Towards the end of the 18th century, following the gradual increase in the number of inhabitants of the neighbouring areas, a request was submitted to the Chapter Meeting of 30 August 1778 to build a new church capable of accommodating the ‘inhabitants’ and pilgrims devoted to the family of the Holy Martyrs Mario, Marta, Audiface and Abaco in a ‘decorous’ manner.
In 1789, at the behest of Pope Pius VI, the new church designed by the distinguished architect Virginio Bracci was inaugurated.
Their relics had very complex events: some were moved to Rome to the churches of St Hadrian and St Praxedes. Another part of them was sent to Einhard in 828. The latter, biographer of Charlemagne, donated them to the Seligenstadt monastery.
Don Bosco’s account of Marius, Martha, Audiface and Abacus
The best known tradition on the life and martyrdom of these saints is a legendary tale, in which it is however possible to identify a nucleus of historicity that confronts us with the real figure of these martyrs.
The tale was popularised by a booklet in 1861, written by Don Bosco but prepared by Count Carlo Cays.
In the years of great work on the sanctuary dedicated to Saint Abaco at Caselette (on the slopes of Mount Musinè) and of great devotion to these saints, Count Cays urged his friend Don Bosco to write something that would further enliven the veneration of Saint Abaco, putting the documentation for the book in his hands.

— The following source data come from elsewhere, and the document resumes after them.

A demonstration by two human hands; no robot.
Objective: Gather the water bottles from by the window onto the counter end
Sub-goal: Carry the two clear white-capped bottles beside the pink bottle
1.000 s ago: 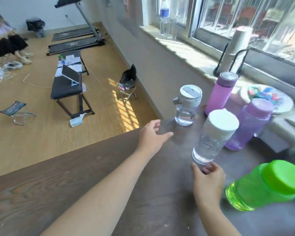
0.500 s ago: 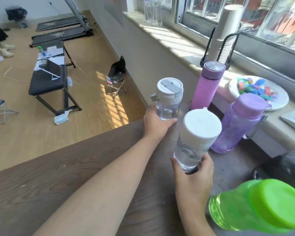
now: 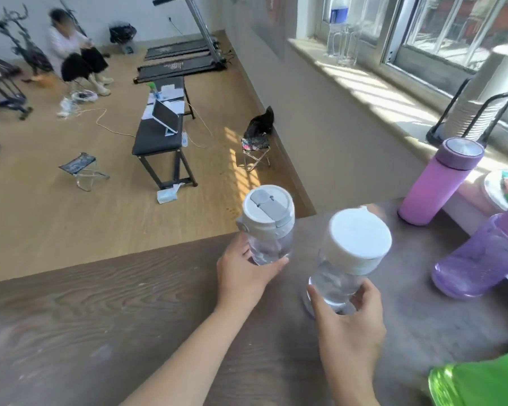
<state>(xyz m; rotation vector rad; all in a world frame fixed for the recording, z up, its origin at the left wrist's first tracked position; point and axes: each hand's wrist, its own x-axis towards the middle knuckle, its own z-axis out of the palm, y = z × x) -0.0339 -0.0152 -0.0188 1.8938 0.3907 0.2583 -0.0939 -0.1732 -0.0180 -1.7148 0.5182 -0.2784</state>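
Observation:
My left hand [image 3: 244, 273] grips the base of a clear bottle with a grey flip lid [image 3: 269, 221], held at the far edge of the dark wood counter [image 3: 100, 332]. My right hand [image 3: 349, 326] grips a clear bottle with a round white cap [image 3: 352, 250], tilted a little and lifted just off the counter. A pink flask with a purple lid [image 3: 437, 183] stands by the window sill. A translucent purple bottle [image 3: 481, 259] stands at the right. A green bottle [image 3: 481, 382] shows at the bottom right corner.
A stack of paper cups in a black wire holder [image 3: 478, 101] and a plate with coloured bits [image 3: 502, 186] sit on the sill. Clear jugs [image 3: 343, 45] stand farther along it. Beyond the counter edge the floor drops away, with a bench, stools and a seated person.
Both hands closed on the clear bottles and moved them left and toward me, away from the window. The view swung left.

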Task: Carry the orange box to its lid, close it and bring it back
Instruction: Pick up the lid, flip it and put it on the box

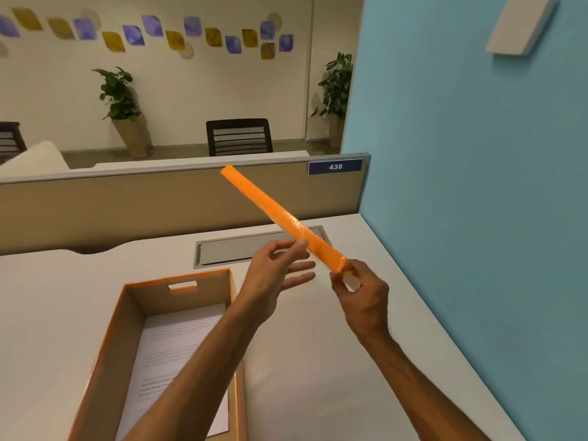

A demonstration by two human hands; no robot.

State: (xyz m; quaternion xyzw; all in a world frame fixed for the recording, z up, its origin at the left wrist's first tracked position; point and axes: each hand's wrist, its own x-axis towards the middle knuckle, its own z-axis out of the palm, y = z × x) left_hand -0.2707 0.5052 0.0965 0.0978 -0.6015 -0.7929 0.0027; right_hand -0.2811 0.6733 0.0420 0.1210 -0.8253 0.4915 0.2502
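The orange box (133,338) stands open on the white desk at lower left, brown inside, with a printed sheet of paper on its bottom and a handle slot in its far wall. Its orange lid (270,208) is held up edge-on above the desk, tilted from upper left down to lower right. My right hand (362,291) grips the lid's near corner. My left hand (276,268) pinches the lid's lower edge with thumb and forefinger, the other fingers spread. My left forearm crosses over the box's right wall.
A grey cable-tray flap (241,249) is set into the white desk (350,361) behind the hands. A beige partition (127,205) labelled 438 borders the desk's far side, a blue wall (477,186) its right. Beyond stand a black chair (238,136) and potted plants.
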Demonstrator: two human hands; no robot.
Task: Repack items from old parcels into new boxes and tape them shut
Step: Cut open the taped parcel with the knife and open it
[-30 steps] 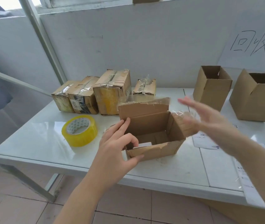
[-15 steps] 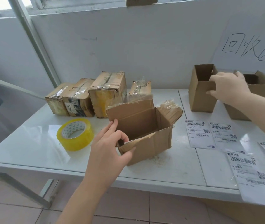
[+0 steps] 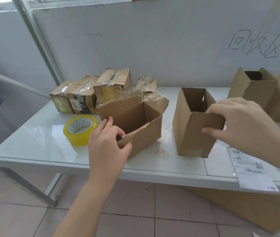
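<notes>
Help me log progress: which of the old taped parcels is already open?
The torn parcel gripped by the left hand, beside the tape roll; the four parcels behind it are all taped shut.

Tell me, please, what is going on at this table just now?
A person is repacking parcels. Their left hand grips the near flap of the opened old parcel, and their right hand holds the near flap of an open new box standing upright beside it. The new box is not yet taped: the yellow tape roll lies untouched on the table, left of the parcel. More sealed parcels wait along the wall.
</notes>
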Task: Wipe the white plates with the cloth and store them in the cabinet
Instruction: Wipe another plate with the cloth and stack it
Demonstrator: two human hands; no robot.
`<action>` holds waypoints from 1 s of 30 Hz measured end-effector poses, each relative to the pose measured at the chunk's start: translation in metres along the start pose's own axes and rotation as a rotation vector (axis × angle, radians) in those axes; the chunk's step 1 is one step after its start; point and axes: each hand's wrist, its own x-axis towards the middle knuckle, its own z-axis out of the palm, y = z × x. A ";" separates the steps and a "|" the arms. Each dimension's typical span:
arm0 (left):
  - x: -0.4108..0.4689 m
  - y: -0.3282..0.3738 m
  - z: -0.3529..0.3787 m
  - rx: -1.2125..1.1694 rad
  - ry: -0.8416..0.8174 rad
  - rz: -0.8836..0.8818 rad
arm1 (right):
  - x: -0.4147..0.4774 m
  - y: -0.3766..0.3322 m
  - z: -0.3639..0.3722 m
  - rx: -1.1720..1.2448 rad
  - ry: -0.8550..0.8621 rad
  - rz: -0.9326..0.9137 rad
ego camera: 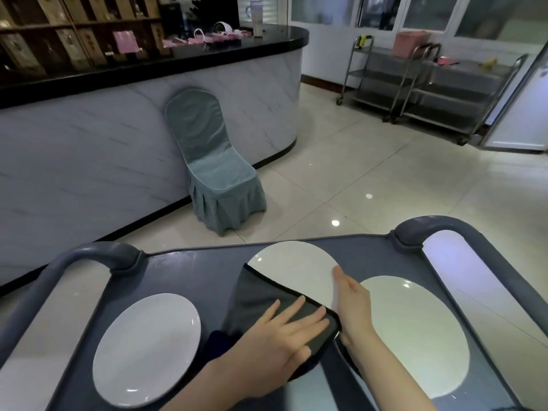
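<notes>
Three white plates lie on a grey cart top [184, 271]: a left plate [146, 350], a middle plate [293, 269] and a right plate [415, 336]. A dark grey cloth [264, 295] covers the near left part of the middle plate. My left hand [278, 336] presses flat on the cloth with fingers spread. My right hand [351, 301] rests on the middle plate's right edge with fingers straight; I cannot see whether the thumb hooks under the rim.
The cart has raised grey handles at the far left [98, 256] and far right [439, 226]. Beyond it stand a covered teal chair [213, 164], a marble-fronted counter [89, 155], steel trolleys [430, 84] and an open white door [522, 108] at the far right.
</notes>
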 end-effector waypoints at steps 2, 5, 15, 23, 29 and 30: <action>0.012 -0.005 0.000 0.008 0.016 -0.050 | -0.006 0.003 0.003 0.016 -0.027 0.012; 0.029 -0.022 -0.005 0.004 0.021 -0.183 | -0.014 0.008 0.005 0.045 -0.042 -0.027; -0.017 0.009 0.013 0.057 0.231 -0.242 | -0.009 -0.019 -0.010 0.187 0.025 -0.111; 0.030 0.010 -0.004 0.150 0.165 -0.177 | -0.034 0.000 0.000 0.150 -0.043 -0.066; 0.016 -0.018 -0.015 0.133 0.226 -0.444 | -0.028 -0.029 -0.008 0.163 -0.047 -0.109; 0.010 -0.018 -0.012 0.138 0.229 -0.446 | -0.027 -0.033 -0.010 0.160 -0.038 -0.121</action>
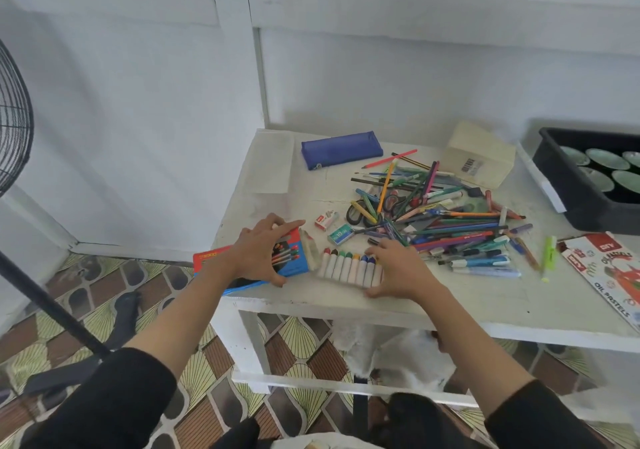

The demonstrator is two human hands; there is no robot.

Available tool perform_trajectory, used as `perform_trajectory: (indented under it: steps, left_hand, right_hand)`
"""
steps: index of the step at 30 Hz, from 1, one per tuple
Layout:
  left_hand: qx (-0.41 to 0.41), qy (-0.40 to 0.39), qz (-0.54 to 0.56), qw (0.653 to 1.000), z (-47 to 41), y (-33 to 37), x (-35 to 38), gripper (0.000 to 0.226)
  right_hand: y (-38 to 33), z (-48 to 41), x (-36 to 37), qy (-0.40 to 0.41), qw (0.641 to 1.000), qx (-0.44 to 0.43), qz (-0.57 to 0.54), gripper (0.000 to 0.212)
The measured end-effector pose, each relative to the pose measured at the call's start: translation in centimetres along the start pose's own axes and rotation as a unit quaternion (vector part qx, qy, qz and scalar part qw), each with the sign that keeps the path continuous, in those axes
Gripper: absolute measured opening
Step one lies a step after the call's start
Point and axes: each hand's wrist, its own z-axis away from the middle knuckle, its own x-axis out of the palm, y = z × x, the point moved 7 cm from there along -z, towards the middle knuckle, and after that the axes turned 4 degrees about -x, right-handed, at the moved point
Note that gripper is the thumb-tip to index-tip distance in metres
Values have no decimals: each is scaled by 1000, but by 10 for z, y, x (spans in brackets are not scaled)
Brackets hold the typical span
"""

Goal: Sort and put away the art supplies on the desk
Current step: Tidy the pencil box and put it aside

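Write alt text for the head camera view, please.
A person's left hand grips an open marker box on a white desk while the right hand holds a row of markers beside it; a pile of pens and pencils lies behind.

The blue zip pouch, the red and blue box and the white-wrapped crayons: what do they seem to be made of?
The blue zip pouch: likely woven fabric, matt, soft outline, zip pull at one end. The red and blue flat box, gripped by the left hand: printed cardboard, slightly glossy, open end flap. The white-wrapped crayons, held by the right hand: probably wax, matt paper sleeves, coloured tips.
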Motion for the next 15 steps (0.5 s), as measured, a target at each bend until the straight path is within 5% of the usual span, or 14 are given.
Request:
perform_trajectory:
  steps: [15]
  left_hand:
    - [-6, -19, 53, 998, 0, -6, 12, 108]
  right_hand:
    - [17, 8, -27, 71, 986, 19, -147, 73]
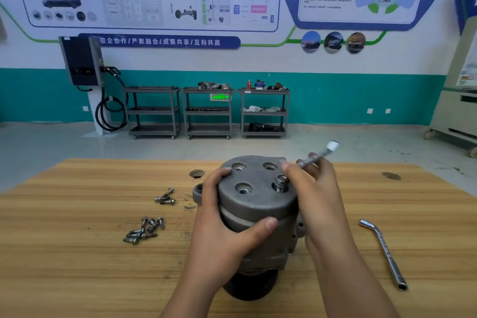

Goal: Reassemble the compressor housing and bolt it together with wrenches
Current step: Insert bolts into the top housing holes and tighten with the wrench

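The grey compressor housing (255, 204) stands upright on the wooden table (77, 253), its end cover facing up with four bolt holes. One bolt (280, 183) sits loosely in the near-right hole; the other three holes show no bolt. My left hand (227, 224) wraps around the housing's left side, thumb across the front. My right hand (313, 188) rests against the right side, fingertips by that bolt, and holds a slim silver wrench (320, 153) pointing up and to the right.
Several loose bolts (143, 230) lie left of the housing, with a smaller group of bolts (165, 196) farther back. An angled socket wrench (384, 253) lies on the right. Two round holes in the table top (196, 173) (391, 176). Carts stand against the far wall.
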Tool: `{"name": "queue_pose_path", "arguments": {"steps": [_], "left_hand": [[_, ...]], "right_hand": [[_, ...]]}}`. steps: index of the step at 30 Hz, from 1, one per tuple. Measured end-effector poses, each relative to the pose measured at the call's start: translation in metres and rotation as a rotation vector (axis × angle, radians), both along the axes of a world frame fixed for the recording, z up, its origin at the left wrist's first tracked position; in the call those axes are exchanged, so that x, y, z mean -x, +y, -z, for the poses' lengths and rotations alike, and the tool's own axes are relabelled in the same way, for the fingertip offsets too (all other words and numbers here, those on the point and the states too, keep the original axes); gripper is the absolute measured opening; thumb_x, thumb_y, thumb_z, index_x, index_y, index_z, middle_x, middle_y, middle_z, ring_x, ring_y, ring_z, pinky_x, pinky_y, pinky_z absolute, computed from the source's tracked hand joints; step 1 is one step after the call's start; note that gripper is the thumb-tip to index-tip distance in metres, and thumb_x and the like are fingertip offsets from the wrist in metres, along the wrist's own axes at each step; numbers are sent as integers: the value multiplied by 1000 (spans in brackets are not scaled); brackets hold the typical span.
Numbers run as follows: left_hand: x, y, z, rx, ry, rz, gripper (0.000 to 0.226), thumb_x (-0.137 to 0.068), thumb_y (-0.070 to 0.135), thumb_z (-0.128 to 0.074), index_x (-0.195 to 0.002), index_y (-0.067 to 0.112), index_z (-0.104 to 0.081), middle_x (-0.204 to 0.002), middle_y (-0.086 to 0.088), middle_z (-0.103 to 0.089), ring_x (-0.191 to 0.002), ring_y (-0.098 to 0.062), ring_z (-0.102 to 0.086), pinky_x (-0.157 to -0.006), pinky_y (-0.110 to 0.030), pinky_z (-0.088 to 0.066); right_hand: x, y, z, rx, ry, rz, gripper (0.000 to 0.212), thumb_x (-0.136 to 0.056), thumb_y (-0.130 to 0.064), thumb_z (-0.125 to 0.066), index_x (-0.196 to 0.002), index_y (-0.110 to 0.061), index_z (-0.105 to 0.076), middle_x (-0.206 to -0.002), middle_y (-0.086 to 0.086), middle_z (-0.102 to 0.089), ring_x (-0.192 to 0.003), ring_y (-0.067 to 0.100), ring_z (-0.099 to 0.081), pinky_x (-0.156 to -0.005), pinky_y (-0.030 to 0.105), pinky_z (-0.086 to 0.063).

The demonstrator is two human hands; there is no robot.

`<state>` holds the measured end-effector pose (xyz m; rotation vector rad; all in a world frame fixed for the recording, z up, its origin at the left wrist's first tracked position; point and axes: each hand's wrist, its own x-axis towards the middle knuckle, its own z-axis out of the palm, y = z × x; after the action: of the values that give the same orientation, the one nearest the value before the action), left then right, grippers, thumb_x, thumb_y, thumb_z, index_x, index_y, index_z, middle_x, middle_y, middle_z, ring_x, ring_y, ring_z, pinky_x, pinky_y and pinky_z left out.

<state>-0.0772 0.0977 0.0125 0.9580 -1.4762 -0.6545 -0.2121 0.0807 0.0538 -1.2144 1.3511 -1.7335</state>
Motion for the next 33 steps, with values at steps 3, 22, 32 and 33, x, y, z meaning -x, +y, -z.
{"name": "queue_pose_path", "arguments": {"steps": [3,22,32,33], "left_hand": [[2,-1,0,-14,-5,-6,85,-39,60,-77,-114,62,-35,-107,48,-42,-105,3,-55,-86,-35,-54],[2,-3,1,-2,6,19,82,-42,59,-77,-113,61,-35,-113,36,-48,-103,7,-55,-83,-25,-50],[3,0,-1,-30,2,15,84,-40,59,-77,-112,63,-35,-105,47,-43,-102,3,-55,-84,-35,-55],[4,1,-1,-29,6,15,83,-40,59,-77,-112,62,-35,-106,46,-44,-103,0,-56,-84,-38,-55]], "right_hand": [[-15,11,15,291,-355,20,40,-82,-13,-68,-105,-36,-45,-104,-9,-70,-104,10,-63,-94,33,-47],[-15,4,-17,292,751,205,7,-79,-42,-66,-79,-35,-67,-78,-17,-48,-93,6,-31,-73,27,-16],[-10,6,2,60,-93,10,38,-86,-21,-61,-117,-37,-47,-126,-10,-56,-117,12,-52,-102,41,-41],[-12,8,5,115,-192,-16,37,-86,-15,-62,-114,-35,-49,-119,-11,-63,-110,10,-58,-99,38,-44]]}}
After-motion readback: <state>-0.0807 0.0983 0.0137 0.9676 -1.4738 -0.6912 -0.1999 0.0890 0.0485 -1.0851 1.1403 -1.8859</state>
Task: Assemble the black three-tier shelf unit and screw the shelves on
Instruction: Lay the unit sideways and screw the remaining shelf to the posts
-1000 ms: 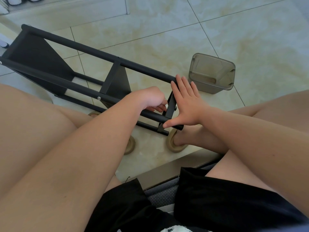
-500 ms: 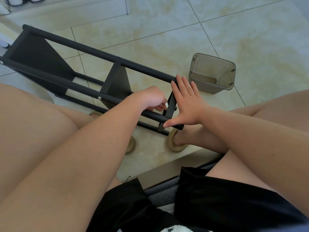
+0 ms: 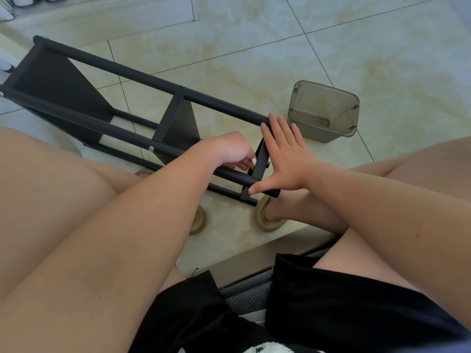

Don Bosco (or rather Count Cays) had relied on information contained in the Acta Sanctorum, a vast collection of writings on the lives of the saints compiled from the mid-seventeenth century by the Bollandists.
The part dedicated to Abaco and associates was a narrative (Acts of Saints Marius and associates) dating back to the early Middle Ages, specifically to the 6th-7th centuries.
It was a passio, a type of writings that recounted for edifying purposes the martyrdom of one or more saints, adding to the news one had about the martyrs also invented things to impress and move.
Its anonymous author had collected stories that had been handed down for a long time, which preserved memories of our saints: memories linked to a place just outside Rome along the Via Cornelia (north-west of the city), where a church had been built on the site of their martyrdom.
The cult of Marius, Martha, Audiface and Abacus
The liturgical feast falls on 19 January.
The bodies of Saints Mario and Marta are kept in a single urn placed under the high altar of the church of San Giovanni Calibita on the Tiber Island in Rome.